I am trying to run a Docker container using nvidia/cuda:11.8.0-base-ubuntu22.04 as the base image, with PyTorch and CUDA-enabled dependencies to execute a FastAPI application. The application works perfectly on my local machine and correctly detects CUDA

btb4198 · November 25, 2024, 2:13am

I am trying to run a Docker container using nvidia/cuda:11.8.0-base-ubuntu22.04 as the base image, with PyTorch and CUDA-enabled dependencies to execute a FastAPI application. The application works perfectly on my local machine and correctly detects CUDA. However, inside the container, torch.cuda.is_available() consistently returns False, and the message “CUDA is not available” is logged. The container otherwise runs correctly.

Environment Setup

Local Environment

OS: Windows 11 with WSL2 enabled.
CUDA Toolkit: 11.8.0.
GPU: NVIDIA RTX 3070.
NVIDIA Driver Version: 560.94.
PyTorch Version: 2.0.1+cu118.

Docker Environment

Base Image: nvidia/cuda:11.8.0-base-ubuntu22.04.
Docker Desktop: WSL2 backend with Ubuntu as the WSL integration.
NVIDIA Container Toolkit Installed: Verified using docker run --rm --gpus all nvidia/cuda:11.8.0-base-ubuntu22.04 nvidia-smi.

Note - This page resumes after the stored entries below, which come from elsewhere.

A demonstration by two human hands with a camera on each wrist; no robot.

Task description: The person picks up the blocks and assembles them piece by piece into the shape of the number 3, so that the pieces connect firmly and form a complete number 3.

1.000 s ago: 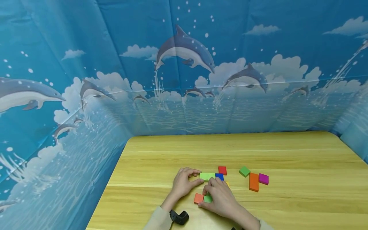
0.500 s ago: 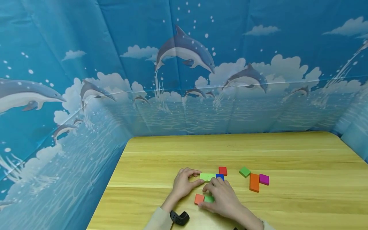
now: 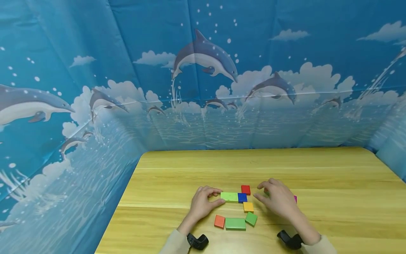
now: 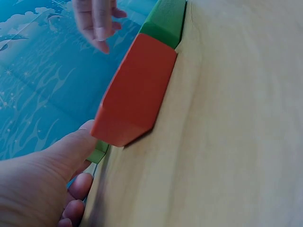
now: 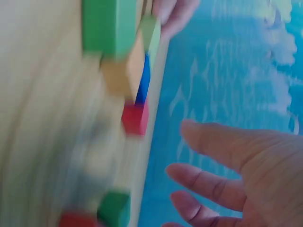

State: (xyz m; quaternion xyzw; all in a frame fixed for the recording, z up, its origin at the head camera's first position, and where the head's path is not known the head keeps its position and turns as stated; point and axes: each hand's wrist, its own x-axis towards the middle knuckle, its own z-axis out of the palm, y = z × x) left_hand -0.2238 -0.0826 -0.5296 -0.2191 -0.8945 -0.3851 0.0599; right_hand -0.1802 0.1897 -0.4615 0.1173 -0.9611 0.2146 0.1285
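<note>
My left hand holds the left end of a light green rectangular block between thumb and fingers. A blue square block touches that block's right end. Above the right side of the table, my right hand has its fingers spread with nothing between them. Under it a green square block shows only in part, and a magenta block peeks out beyond. In the right wrist view a green block and a red-orange block lie past the fingertips, blurred.
A red block lies behind the blue one, a yellow block in front. Nearer me are a coral block, a green rectangular block and a tilted green square block. A dolphin-print curtain borders the table.
My right hand has left the near green rectangular block and moved right and away from me, uncovering the yellow and tilted green blocks. My left hand stays put.
</note>
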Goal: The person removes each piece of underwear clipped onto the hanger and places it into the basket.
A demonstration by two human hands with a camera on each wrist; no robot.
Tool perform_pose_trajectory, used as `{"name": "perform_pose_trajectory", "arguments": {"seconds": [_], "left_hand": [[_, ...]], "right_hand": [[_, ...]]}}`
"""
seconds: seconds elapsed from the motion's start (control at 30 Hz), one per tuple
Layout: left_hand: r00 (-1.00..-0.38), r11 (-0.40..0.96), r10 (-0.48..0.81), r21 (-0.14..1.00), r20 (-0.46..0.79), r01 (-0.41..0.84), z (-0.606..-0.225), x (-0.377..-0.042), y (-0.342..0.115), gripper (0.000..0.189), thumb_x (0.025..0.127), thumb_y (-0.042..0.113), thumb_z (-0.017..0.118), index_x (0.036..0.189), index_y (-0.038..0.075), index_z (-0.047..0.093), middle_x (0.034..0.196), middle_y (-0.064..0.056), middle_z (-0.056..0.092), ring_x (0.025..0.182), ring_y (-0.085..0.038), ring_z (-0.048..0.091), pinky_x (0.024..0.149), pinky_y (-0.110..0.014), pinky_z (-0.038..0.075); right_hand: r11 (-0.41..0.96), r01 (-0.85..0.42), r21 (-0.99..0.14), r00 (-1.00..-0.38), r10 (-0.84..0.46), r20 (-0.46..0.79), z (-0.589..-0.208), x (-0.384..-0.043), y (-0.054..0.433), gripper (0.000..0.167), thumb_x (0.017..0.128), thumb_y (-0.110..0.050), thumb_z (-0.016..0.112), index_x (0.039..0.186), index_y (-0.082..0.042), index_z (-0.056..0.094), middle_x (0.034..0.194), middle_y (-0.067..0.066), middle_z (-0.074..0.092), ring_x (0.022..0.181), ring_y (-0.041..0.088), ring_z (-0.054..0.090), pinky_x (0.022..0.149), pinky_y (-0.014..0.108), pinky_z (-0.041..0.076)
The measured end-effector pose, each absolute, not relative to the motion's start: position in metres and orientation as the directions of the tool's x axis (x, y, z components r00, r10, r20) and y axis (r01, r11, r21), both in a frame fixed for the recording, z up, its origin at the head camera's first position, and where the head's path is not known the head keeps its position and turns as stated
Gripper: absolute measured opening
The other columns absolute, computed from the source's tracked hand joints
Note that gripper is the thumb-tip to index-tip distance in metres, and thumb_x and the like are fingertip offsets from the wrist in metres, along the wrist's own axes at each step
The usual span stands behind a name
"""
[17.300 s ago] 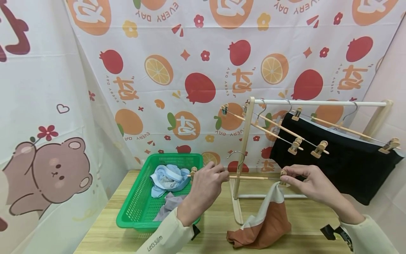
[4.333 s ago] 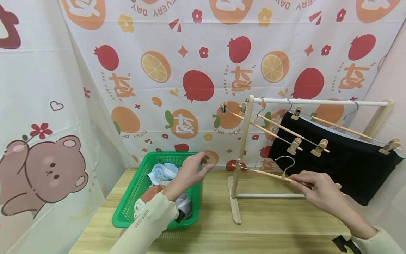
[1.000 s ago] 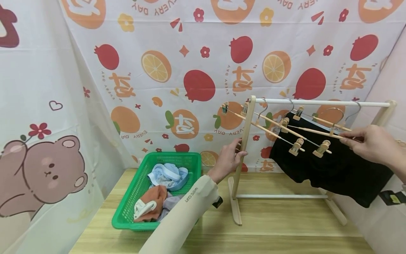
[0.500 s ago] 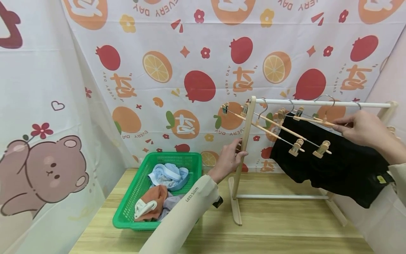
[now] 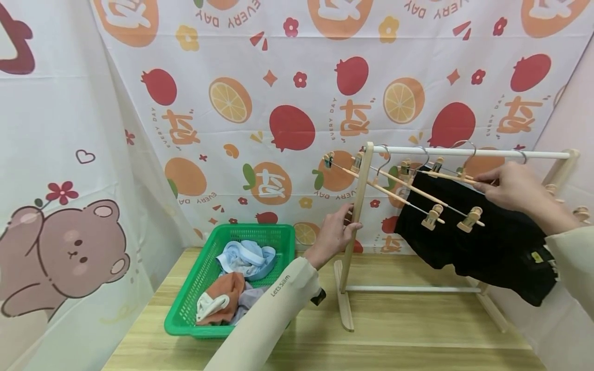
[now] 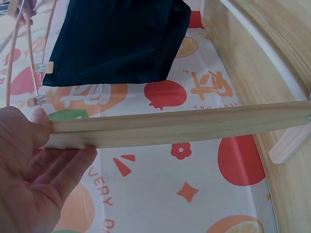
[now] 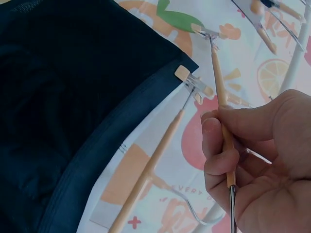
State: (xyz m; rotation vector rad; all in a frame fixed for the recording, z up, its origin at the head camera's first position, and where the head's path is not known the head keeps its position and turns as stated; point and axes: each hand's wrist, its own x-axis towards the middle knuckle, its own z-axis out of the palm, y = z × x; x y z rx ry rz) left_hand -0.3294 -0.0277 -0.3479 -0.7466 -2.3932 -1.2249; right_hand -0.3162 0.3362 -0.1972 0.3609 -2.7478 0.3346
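With thumb and fingers on either side, my left hand (image 5: pixel 331 233) grips the wooden upright post (image 5: pixel 356 221) of a small drying rack. My right hand (image 5: pixel 512 191) holds the wooden bar of a bare clip hanger (image 7: pixel 219 82), fingers curled round it. This hanger's metal hook (image 5: pixel 474 149) stands at the white rail (image 5: pixel 498 153); whether it bears on the rail I cannot tell. Behind the right hand hang black shorts (image 5: pixel 464 232), clipped by the waistband to another hanger (image 7: pixel 160 145). Two more bare clip hangers (image 5: pixel 394 195) hang at the rail's left end.
A green basket (image 5: pixel 174 319) stands on the wooden table (image 5: pixel 417 340), left of the rack. In it lie a light blue garment (image 5: pixel 246 257), an orange and white garment (image 5: pixel 223 299) and a greyish purple garment (image 5: pixel 250 299). A printed curtain (image 5: pixel 297 67) closes off the back.
The orange and white garment, earlier clipped to a hanger, now lies in the basket. My right hand has raised the bare hanger to the rail; my left moved from the basket to the post.
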Motion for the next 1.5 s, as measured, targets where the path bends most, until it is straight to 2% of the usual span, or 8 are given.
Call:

What Has Been Tried So Far

1. Verified GPU Access in Docker

Ran the following command to confirm that Docker can detect the GPU:

docker run --rm --gpus all nvidia/cuda:11.8.0-base-ubuntu22.04 nvidia-smi

Output:

GPU is correctly detected.
NVIDIA driver and CUDA versions are displayed.

2. Ensured Compatibility Between CUDA and PyTorch

Used PyTorch with CUDA version 11.8 (2.0.1+cu118) in both local and containerized environments.
Updated the DiffI2I_Environment.yml file to specify:

dependencies:
  - python=3.9
  - cudatoolkit=11.8.0
  - pytorch=2.0.1
  - torchvision=0.15.2
  - torchaudio=2.0.2
  # Other dependencies

3. Updated Dockerfile

Revised the Dockerfile to ensure compatibility and included necessary steps:

FROM nvidia/cuda:11.8.0-base-ubuntu22.04

# Install Miniconda
WORKDIR /app
RUN apt-get update && apt-get install -y wget bzip2 build-essential libgl1 libglib2.0-0 && \
    wget https://repo.anaconda.com/miniconda/Miniconda3-latest-Linux-x86_64.sh -O /miniconda.sh && \
    bash /miniconda.sh -b -p /opt/conda && \
    rm /miniconda.sh && \
    rm -rf /var/lib/apt/lists/*
ENV PATH="/opt/conda/bin:$PATH"

# Copy the Conda environment file and install
COPY DiffI2I_Environment.yml .
RUN conda install -n base -c conda-forge mamba && \
    mamba env update -f DiffI2I_Environment.yml && \
    conda clean --all --yes

# Set Conda environment
ENV PATH="/opt/conda/envs/StyleCanvasAI/bin:$PATH"
SHELL ["conda", "run", "-n", "StyleCanvasAI", "/bin/bash", "-c"]

# Copy application files
COPY . /app/

# Expose port for FastAPI application
EXPOSE 8000

# Entrypoint to launch the server
CMD ["uvicorn", "Diffi2i_Inference_Server:app", "--host", "0.0.0.0", "--port", "8000", "--log-level", "debug"]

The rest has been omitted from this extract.